At the studio, April buttonholes Sarah in the control room. "Rhonda said you wanted to come participate in our group." "Rhonda's a liar," Sarah says bitterly. "Yes, she is," April readily agrees, which is refreshing. "But think about the lies you tell every day to protect your family and to protect yourself." Yes, that's much worse than the lies Rhonda tells to screw people over and get what she wants and make herself appear awesome. Totally equivalent. Yet Sarah doesn't protest. April starts trying to relate to Sarah, saying that she was like her at her age, thinking she had everything figured out and blaming her parents for screwing up her life. And as we know, April ended up in a polygamous relationship herself, not that Sarah necessarily knows this.

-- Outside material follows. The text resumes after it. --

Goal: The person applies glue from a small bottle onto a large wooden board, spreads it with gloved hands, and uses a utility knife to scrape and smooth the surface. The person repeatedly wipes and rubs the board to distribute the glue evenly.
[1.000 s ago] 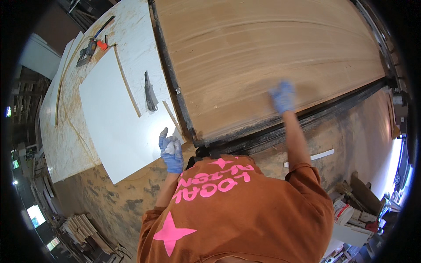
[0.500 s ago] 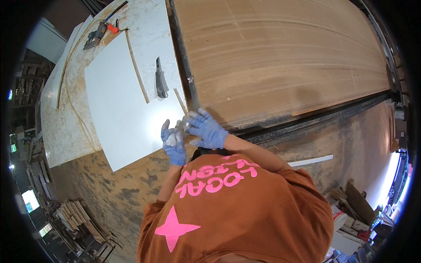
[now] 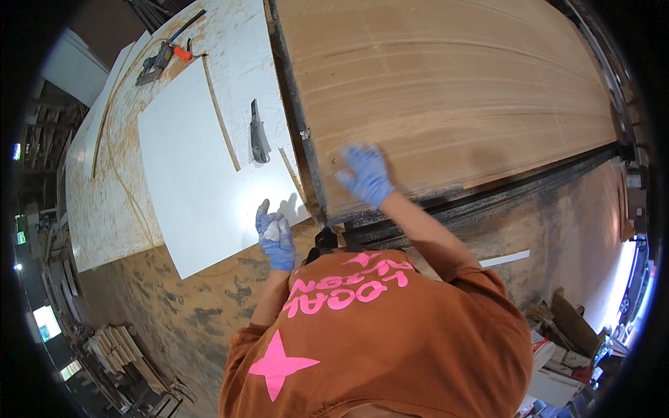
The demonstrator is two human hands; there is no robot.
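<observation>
My left hand, in a blue work glove, is curled around a small crumpled white wad just over the near edge of the white panel. Whether the wad is cloth or paper, I cannot make out. My right hand, gloved the same way, has its fingers spread above the brown dusty board and holds nothing visible; it is slightly blurred. A grey utility knife lies beyond my left hand, on the white worktop beside the panel's notched edge.
A dark nail gun or stapler with an orange part rests at the worktop's far left, near a thin yellowish hose. A black metal rail borders the brown board. On the floor lies a white strip; stacked wood stands lower left.
My right hand has swung away from my left hand, rightward and farther out over the brown board. The left hand stays nearly in place with the white wad.
</observation>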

April says she knows Barb. "She's a good woman in a bad situation." That hits home for Sarah, because she said something similar to Barb herself just last week. Seeing that she's getting through, April keeps pushing her advantage: "All you want is a normal life, but every corner you turn you smack into the consequences of her choice." April's point? She's basically saying it's okay for Sarah to ditch her mom. Huh, I bet Barb didn't see that coming when she arranged for Sarah to start hanging with the Tuttles.